The passage discusses the story of Adam and Eve in Genesis and explores some philosophical implications. It argues that humanity’s self-consciousness and awareness of weakness/vulnerability allows evil, as we can consciously inflict suffering on others in a way animals cannot. This awareness of our “nakedness” and ability to be hurt is what Genesis refers to as gaining the knowledge of good and evil.

Given our capacity for wrongdoing, it questions whether humanity should care for itself. However, it also argues that despite the fall from grace, we retain a “spark of the divine” as beings created in God’s image and can bring order from chaos through speech/action. Our struggle with morality and free will after the fall is part of regaining our right relationship with God. So, while recognizing humanity’s flaws, the passage ultimately presents an optimistic view that through conscious choice and seeking God, we can work to set things right again.

  • The poem “Little Gidding” is about arriving back where you started but seeing it with a new understanding and perspective, like arriving at the source of a river.

  • If we respected ourselves as fallen creatures, we could walk with God again and respect ourselves and others.
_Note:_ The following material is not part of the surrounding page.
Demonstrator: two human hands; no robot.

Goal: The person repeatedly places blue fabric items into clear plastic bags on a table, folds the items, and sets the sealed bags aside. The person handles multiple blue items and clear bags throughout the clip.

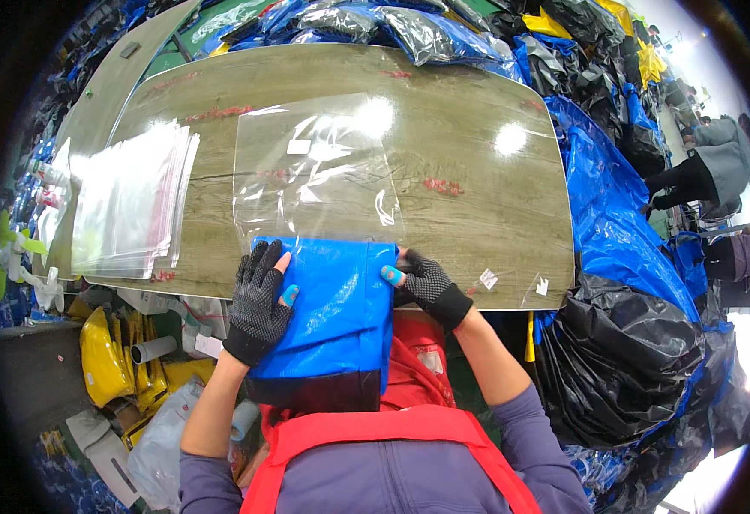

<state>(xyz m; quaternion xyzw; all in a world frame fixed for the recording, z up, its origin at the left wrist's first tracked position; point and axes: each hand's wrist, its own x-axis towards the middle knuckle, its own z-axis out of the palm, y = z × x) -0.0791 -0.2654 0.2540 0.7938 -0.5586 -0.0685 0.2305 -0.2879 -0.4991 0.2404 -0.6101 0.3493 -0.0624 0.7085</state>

However, we can value ourselves more effectively.

  • In ancient times, violence and sacrifice were common. Now the main problem is lack of self-respect and excessive self-criticism.

  • We should extend the same care to ourselves that we do to others. Virtuous self-sacrifice does not mean being a victim. We have a spark of the divine and should not mistreat ourselves.

  • Despite limitations and suffering, people persevere in caring for themselves, families and society through small acts of cooperation and heroism. We should acknowledge this fortitude and productivity in ourselves and others.

  • We all deserve some respect, sympathy, and care for bearing the burdens of humanity. Hatred of self must be balanced with an appreciation for what people accomplish through tradition and community. We each have an essential role to play.

In summary, the key message is that we should treat ourselves with the same care, respect and value that we show others, as we all play a vital role and deserve sympathy for our shared humanity.

The passage discusses taking care of oneself with the same care, respect and responsibility as caring for a loved one. It argues that while people are flawed, downright punishing oneself is not the answer and would make problems worse.

Rather than just doing what makes one happy, one needs to consider the future and make choices that lead to personal growth and the ability to contribute to the world. This includes choosing a career, lifestyle habits, and goals that strengthen character and health. One must understand their strengths and weaknesses.

The passage advises treating oneself with compassion, defining personal values and vision, and disciplining oneself to live accordingly and keep promises. This allows one to develop trust, motivation and become a virtuous person capable of helping direct the world towards positive change.

It highlights the importance of choosing friends who want the best for you and will help strengthen your path. It uses the example of a friend from childhood who lacked proper support and direction and found an unhealthy outlet in recklessly damaging his truck. Overall it promotes self-reflection and care as keys to personal well-being and positive impact.

Ed was Chris’s younger cousin who showed early promise as a tall, intelligent, charming kid. However, he drifted into a dropout lifestyle in his teens. He did not get as angry as Chris but was just as confused. While his peers were not worse influences, marijuana did not seem to improve Ed like it did some people.

Chris, Ed, and their friends would drive around town and the countryside endlessly in their cars to pass the time. When not driving, they would attend teenage parties that were generally dreary with too much drinking, smoking, and aimlessness.

The narrator wanted to escape this environment and knew from a young age that they would leave town. They made new friends in high school with more ambitious goals and encouraged each other to pursue further education. The narrator was happy when they moved away to college and shed their past.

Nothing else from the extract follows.